What is being asked: Work out how many lines of the data hold the string "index", and reply with that number alone.

Data provided:

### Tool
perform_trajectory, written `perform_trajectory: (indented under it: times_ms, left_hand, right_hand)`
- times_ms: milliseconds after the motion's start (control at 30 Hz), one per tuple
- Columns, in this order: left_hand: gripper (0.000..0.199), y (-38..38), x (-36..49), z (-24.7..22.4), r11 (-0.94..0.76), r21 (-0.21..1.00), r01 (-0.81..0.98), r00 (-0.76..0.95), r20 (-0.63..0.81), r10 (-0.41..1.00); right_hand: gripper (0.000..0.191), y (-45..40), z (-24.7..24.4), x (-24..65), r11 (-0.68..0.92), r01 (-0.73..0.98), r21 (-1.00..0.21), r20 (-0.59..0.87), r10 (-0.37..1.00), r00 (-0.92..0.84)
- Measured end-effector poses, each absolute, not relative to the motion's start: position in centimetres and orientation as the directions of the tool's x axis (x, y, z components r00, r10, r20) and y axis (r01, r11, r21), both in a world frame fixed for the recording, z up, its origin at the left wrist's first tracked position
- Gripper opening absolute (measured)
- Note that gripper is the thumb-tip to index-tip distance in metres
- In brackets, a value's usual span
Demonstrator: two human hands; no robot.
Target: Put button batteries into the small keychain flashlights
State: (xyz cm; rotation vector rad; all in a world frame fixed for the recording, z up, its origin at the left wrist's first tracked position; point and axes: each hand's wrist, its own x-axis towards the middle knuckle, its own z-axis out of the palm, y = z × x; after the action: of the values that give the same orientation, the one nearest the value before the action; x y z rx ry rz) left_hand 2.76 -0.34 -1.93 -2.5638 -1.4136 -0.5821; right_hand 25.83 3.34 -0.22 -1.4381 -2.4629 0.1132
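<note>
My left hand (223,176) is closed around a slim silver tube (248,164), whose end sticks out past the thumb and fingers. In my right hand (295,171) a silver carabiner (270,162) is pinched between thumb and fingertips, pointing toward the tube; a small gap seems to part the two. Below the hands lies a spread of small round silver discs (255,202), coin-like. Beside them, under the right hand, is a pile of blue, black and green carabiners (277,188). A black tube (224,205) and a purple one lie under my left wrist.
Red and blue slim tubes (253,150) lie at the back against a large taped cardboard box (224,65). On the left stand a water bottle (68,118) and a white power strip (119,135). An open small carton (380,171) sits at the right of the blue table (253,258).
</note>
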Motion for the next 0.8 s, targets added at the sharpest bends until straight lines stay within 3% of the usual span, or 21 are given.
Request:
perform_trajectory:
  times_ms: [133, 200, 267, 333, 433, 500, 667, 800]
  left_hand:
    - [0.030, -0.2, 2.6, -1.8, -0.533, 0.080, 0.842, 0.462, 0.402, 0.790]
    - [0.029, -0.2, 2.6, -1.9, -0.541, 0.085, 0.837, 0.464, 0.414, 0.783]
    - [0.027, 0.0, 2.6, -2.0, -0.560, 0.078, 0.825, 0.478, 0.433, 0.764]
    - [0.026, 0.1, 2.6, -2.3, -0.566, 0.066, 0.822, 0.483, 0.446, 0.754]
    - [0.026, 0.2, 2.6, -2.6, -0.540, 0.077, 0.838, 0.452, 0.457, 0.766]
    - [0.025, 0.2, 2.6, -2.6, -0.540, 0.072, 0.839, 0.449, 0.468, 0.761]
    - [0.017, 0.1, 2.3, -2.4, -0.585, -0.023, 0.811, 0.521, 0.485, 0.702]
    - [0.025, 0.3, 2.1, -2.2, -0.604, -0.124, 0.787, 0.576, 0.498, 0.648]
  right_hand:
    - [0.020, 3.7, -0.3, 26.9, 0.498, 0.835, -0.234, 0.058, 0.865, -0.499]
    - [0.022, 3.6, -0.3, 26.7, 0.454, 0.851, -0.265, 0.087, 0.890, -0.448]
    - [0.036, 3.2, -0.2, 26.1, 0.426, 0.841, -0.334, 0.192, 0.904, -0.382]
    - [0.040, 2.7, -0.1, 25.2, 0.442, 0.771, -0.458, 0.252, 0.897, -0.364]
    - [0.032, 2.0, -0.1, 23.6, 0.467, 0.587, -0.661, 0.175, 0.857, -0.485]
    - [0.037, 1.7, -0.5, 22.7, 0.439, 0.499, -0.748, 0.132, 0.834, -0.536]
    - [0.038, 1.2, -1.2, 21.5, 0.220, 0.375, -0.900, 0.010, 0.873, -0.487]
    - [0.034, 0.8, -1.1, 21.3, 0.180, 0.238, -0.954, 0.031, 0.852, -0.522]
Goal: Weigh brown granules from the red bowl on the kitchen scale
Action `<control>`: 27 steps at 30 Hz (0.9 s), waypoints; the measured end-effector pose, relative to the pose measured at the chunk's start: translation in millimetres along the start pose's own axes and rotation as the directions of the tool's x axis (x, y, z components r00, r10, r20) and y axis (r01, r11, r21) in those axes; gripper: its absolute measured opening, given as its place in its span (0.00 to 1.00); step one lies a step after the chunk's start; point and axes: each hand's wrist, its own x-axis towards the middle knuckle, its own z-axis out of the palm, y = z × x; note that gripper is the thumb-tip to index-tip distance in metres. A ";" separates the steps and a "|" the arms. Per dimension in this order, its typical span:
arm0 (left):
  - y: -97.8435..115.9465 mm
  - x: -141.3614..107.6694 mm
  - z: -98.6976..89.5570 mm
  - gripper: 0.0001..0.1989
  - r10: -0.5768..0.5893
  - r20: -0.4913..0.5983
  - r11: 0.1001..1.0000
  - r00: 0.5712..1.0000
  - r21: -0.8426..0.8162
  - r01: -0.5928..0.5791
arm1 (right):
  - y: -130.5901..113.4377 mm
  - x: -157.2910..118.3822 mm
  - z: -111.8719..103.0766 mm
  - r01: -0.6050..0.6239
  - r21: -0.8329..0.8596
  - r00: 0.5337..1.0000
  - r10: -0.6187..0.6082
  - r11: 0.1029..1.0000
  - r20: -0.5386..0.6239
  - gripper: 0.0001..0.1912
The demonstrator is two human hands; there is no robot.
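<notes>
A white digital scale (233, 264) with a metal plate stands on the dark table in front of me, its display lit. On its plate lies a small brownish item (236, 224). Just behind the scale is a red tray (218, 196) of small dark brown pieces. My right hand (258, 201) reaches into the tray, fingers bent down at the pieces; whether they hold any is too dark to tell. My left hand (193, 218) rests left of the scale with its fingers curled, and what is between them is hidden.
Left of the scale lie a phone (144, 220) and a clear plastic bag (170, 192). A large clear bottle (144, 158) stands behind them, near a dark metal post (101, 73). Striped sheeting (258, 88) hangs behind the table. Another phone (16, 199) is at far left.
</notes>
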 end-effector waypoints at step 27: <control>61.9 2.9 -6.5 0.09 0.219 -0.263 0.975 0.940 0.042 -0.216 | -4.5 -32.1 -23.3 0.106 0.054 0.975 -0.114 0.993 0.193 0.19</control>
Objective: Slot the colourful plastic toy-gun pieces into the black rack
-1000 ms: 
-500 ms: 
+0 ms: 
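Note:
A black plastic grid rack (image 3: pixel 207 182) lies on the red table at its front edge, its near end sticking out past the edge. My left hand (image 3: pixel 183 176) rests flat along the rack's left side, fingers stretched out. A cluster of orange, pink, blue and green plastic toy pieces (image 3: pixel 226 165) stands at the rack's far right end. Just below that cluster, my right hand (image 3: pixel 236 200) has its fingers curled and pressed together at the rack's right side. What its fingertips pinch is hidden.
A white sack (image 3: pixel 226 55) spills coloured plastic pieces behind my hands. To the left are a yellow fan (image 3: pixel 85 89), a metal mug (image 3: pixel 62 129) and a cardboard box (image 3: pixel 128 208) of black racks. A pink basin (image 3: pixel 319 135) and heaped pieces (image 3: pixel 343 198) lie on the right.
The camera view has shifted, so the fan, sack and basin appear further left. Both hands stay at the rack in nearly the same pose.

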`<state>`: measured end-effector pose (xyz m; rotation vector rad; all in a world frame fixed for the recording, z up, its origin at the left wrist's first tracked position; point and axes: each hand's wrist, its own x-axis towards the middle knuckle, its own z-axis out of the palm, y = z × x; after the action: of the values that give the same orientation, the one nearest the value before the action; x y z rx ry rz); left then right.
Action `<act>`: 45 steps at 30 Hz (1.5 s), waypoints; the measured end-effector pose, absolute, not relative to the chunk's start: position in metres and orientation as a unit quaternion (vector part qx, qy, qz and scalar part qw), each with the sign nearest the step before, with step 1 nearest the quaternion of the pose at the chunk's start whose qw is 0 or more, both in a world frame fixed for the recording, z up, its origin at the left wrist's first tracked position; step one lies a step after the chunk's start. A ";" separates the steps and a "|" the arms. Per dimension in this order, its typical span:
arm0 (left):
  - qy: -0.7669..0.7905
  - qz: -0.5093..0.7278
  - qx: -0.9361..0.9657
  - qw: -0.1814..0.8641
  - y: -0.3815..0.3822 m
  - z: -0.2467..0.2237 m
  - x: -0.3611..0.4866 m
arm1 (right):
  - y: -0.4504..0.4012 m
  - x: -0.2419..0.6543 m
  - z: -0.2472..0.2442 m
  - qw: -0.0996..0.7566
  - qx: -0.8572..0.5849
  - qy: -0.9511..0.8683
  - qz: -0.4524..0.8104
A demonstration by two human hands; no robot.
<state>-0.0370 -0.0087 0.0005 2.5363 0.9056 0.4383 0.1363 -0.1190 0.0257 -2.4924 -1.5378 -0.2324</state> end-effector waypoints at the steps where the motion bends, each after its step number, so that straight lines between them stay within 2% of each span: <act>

Task result: 2